History on display at Wrightsville Beach School

by Cole Dittmer
Wednesday, May 14, 2014


Staff photo by Cole Dittmer 

Wrightsville Beach School fourth graders Avery Jones, left, and Riley Johnson present their research about the fall of Fort Fisher while dressed in Confederate and Union Army uniforms during the WBS History and Service Learning Fair Friday, May 9.



The local history of Wrightsville Beach and the Cape Fear Region was displayed at Wrightsville Beach School Friday, May 9, for the school’s second annual Local History and Service Learning Fair. 

Around 60 projects created by the third, fourth and fifth grade Academic or Intellectually Gifted students filled the school’s cafeteria. 

AIG specialist Katherine Kochakji said the students researched a topic and wrote a paper, and could choose to either create a trifold display, iMovie or scrapbook. 

“I tell them to pick something they are interested in and just go with it,” Kochakji said.
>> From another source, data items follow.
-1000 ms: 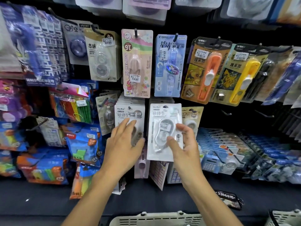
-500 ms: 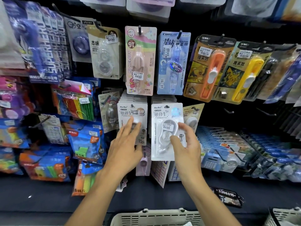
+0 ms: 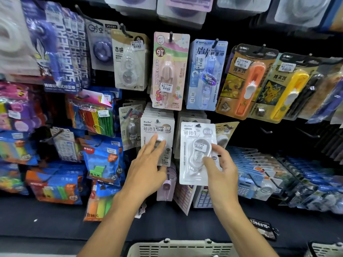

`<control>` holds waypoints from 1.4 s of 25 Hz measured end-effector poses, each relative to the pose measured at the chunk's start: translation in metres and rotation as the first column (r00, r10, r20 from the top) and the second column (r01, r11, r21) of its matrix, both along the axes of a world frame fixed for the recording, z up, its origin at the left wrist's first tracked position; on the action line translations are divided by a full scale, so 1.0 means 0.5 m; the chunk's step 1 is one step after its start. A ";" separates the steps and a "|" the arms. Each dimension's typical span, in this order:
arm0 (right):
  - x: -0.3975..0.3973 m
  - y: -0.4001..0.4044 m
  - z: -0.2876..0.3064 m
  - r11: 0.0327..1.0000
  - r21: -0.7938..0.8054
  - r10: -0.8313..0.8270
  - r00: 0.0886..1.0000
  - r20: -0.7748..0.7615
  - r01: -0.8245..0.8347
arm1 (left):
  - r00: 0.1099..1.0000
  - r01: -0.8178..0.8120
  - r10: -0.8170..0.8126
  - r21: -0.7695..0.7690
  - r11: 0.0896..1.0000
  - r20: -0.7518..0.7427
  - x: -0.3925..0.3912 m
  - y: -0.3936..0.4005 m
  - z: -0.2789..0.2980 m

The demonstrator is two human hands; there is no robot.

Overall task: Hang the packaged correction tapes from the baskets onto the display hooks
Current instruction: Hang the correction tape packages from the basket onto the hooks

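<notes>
The white pack [image 3: 196, 151] of correction tape sits upright at the front of a stack on its hook [image 3: 198, 125], and everything here is placed from it. The right hand [image 3: 220, 169] pinches it, thumb on the clear blister and fingers curled round its right edge. Just left of the white pack hangs a like stack [image 3: 157, 134] on the next hook; the left hand [image 3: 146, 164] rests on the front card with fingers straight and spread, gripping nothing. Above the white pack hang a pink pack [image 3: 169, 71] and, to that one's right, a blue pack [image 3: 206, 75], each on its own peg. Up and right of the white pack are an orange tool pack [image 3: 245, 82] and a yellow tool pack [image 3: 285, 91], tilted. Behind the white pack's right edge a tan card [image 3: 226, 130] shows. Far left of the white pack are blue bags [image 3: 104, 160] and a pack of coloured clips [image 3: 92, 115]. Right of the white pack, lower down, rows of blue packs [image 3: 259, 171] lean on hooks. Below the white pack, at the picture's bottom edge, is the rim of a pale basket [image 3: 178, 247], with a corner of a second basket [image 3: 324, 249] further right.
</notes>
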State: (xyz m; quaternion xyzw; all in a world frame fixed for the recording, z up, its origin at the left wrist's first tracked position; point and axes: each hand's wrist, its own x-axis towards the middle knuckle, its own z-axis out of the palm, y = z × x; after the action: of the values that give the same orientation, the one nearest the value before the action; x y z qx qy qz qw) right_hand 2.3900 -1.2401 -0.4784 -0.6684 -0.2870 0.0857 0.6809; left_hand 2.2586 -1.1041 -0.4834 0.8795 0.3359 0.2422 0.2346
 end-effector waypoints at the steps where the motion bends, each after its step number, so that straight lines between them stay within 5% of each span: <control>1: 0.004 0.005 0.002 0.999 -0.051 0.012 1.000 0.010 -0.011 | 1.000 0.001 -0.001 -0.001 1.000 0.003 -0.001 0.001 0.000; 3: 0.007 0.014 0.003 0.975 -0.223 0.014 0.997 0.075 0.004 | 1.000 0.004 -0.004 -0.004 1.000 0.004 -0.002 0.001 0.000; 5: 0.009 0.015 -0.004 0.934 -0.314 -0.025 0.910 0.415 0.169 | 1.000 0.009 -0.009 -0.014 1.000 -0.002 -0.003 -0.001 -0.001; 7: 0.026 0.021 -0.013 0.866 -0.421 0.172 0.627 0.760 0.272 | 1.000 0.006 -0.006 -0.011 1.000 -0.014 -0.006 0.000 -0.001; 9: 0.061 0.042 -0.011 0.697 -0.631 0.473 0.444 0.761 0.340 | 1.000 0.003 -0.003 0.002 1.000 -0.027 -0.008 0.001 -0.002; 11: 0.095 0.066 -0.008 0.577 -0.741 0.620 0.406 0.672 0.345 | 0.999 0.003 -0.003 0.018 1.000 -0.034 -0.007 0.002 -0.005; 15: 0.106 0.094 -0.008 0.548 -0.786 0.695 0.366 0.619 0.288 | 0.999 0.010 -0.010 0.009 1.000 -0.036 -0.004 0.001 -0.006; 19: 0.072 0.061 -0.025 0.673 -0.686 0.603 0.334 0.725 0.275 | 0.998 -0.048 0.053 0.092 0.995 -0.046 -0.008 -0.036 -0.032; 21: 0.033 -0.006 -0.130 0.779 -0.603 0.491 0.429 0.758 0.174 | 0.990 -0.073 0.077 0.042 0.996 -0.115 -0.011 -0.067 -0.092; 23: -0.009 -0.096 -0.281 0.727 -0.686 0.494 0.668 0.556 0.033 | 0.961 0.020 -0.041 -0.080 0.997 -0.272 -0.016 -0.097 -0.175; 24: -0.031 -0.138 -0.349 0.607 -0.794 0.544 0.746 0.383 -0.035 | 0.918 0.083 -0.139 -0.163 0.983 -0.371 -0.025 -0.112 -0.221; 27: -0.073 -0.219 -0.516 0.032 -0.971 0.733 0.666 -0.138 -0.236 | 0.710 0.118 -0.362 -0.405 0.907 -0.604 -0.081 -0.156 -0.368; 28: -0.081 -0.235 -0.556 -0.083 -0.961 0.749 0.620 -0.235 -0.264 | 0.643 0.086 -0.393 -0.448 0.890 -0.658 -0.107 -0.168 -0.415; 32: -0.089 -0.288 -0.653 -0.207 -0.957 0.733 0.616 -0.290 -0.204 | 0.406 0.038 -0.518 -0.552 0.833 -0.753 -0.157 -0.204 -0.536; 35: -0.066 -0.296 -0.662 -0.176 -0.934 0.715 0.612 -0.339 -0.312 | 0.465 0.041 -0.534 -0.585 0.810 -0.706 -0.141 -0.228 -0.558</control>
State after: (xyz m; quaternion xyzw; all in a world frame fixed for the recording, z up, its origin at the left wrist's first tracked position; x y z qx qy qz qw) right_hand 2.3570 -1.3880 -0.8094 -0.7515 -0.5049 0.4154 -0.0885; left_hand 2.1882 -1.2179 -0.7623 0.8365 0.2952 -0.3560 0.2939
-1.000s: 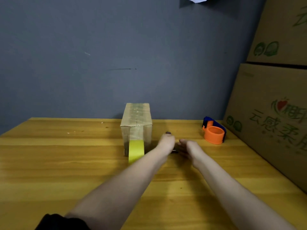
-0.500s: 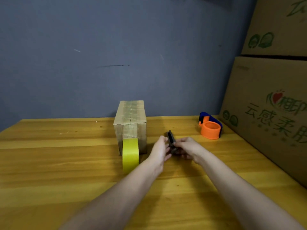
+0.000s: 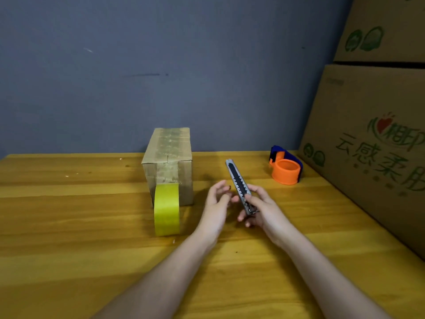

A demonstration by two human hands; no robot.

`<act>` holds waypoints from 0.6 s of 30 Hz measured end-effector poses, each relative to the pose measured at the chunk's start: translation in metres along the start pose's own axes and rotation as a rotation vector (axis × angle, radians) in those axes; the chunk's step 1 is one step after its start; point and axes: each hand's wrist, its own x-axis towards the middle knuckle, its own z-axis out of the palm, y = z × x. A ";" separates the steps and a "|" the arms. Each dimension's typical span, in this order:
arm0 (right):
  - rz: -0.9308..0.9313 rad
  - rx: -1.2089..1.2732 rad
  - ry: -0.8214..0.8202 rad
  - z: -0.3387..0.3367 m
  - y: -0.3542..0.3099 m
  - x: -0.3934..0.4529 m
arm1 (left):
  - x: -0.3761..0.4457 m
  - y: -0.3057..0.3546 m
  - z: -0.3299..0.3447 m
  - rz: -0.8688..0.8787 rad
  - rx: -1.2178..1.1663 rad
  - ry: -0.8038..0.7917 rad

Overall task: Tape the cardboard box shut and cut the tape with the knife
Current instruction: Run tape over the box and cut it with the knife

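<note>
Cardboard box (image 3: 169,166) standing on the wooden bench (image 3: 69,226) near the grey wall, its top seam and front face covered by a strip of tape; a yellow tape roll (image 3: 166,209) stands on edge, touching the box's front face. Utility knife (image 3: 240,186) raised off the bench to the right of the box, tip pointing up and away, gripped at its lower end by the right hand (image 3: 259,209), thumb on the slider. Left hand (image 3: 217,203) just beside the knife, fingers loosely spread, holding nothing. Far right: orange tape dispenser (image 3: 286,169) beside stacked printed cartons (image 3: 372,134)
</note>
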 end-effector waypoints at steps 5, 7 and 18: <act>-0.050 -0.223 -0.182 -0.003 -0.003 -0.006 | 0.003 -0.003 -0.009 0.032 -0.034 -0.026; -0.032 -0.224 -0.233 -0.006 -0.002 -0.006 | 0.002 -0.003 -0.011 0.035 -0.035 -0.043; -0.094 -0.247 -0.304 -0.016 -0.003 -0.005 | 0.002 -0.001 -0.016 0.001 -0.076 -0.099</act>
Fifth graders Abigail Richardson and Kirsten Jensen chose to complete a project about the New Hanover County Arboretum by following the 7-acre property’s history and its various features. 

“Our favorite part is the Japanese garden because it has the flowers, tea house and koi pond,” Richardson said. 

Airlie Gardens, just across Bradley Creek from the arboretum, was the subject of an iMovie produced by third graders Rahul Caycee and Miller Dumas. The video followed the two during a tour of the gardens with historical anecdotes about the Joneses and the gardens’ features. 

Costumes were also welcomed at the fair, and fourth graders Avery Jones and Riley Johnson were dressed as Union and Confederate soldiers for a project about the fall of Fort Fisher. 

“I had relatives who were actually in the Confederate Army and I wanted to learn more about them,” Jones said. “It was my great-great-great-great-grandfather.”

The name Cape Fear always intrigued third grader Christopher Agrella and its history was an easy choice when finding a subject. Agrella discovered the name came from 16th-century explorers who called it the Cape of Fear because of the treacherous shoals around its mouth. 

“If I could rename it I would call it Cape Fun because I get to do things like play golf and swim in the ocean,” Agrella said. 

Agrella’s presentation included a map of all the shipwrecks along the Cape Fear coast and information about the Frying Pan Light Tower. 

Choosing to complete a service project for his assignment, fifth grader Tab Taylor focused on cleaning up the beach strand near his family’s Wrightsville Beach home. Taylor collected five bags worth of litter and worked with Wrightsville Beach Town Manager Tim Owens to complete his project. 

The subjects of other projects in the room included Johnnie Mercer’s Pier, the trolley line, the American flag, the history of Landfall, Britt’s Donuts, the U.S.S. North Carolina Battleship and Venus flytraps.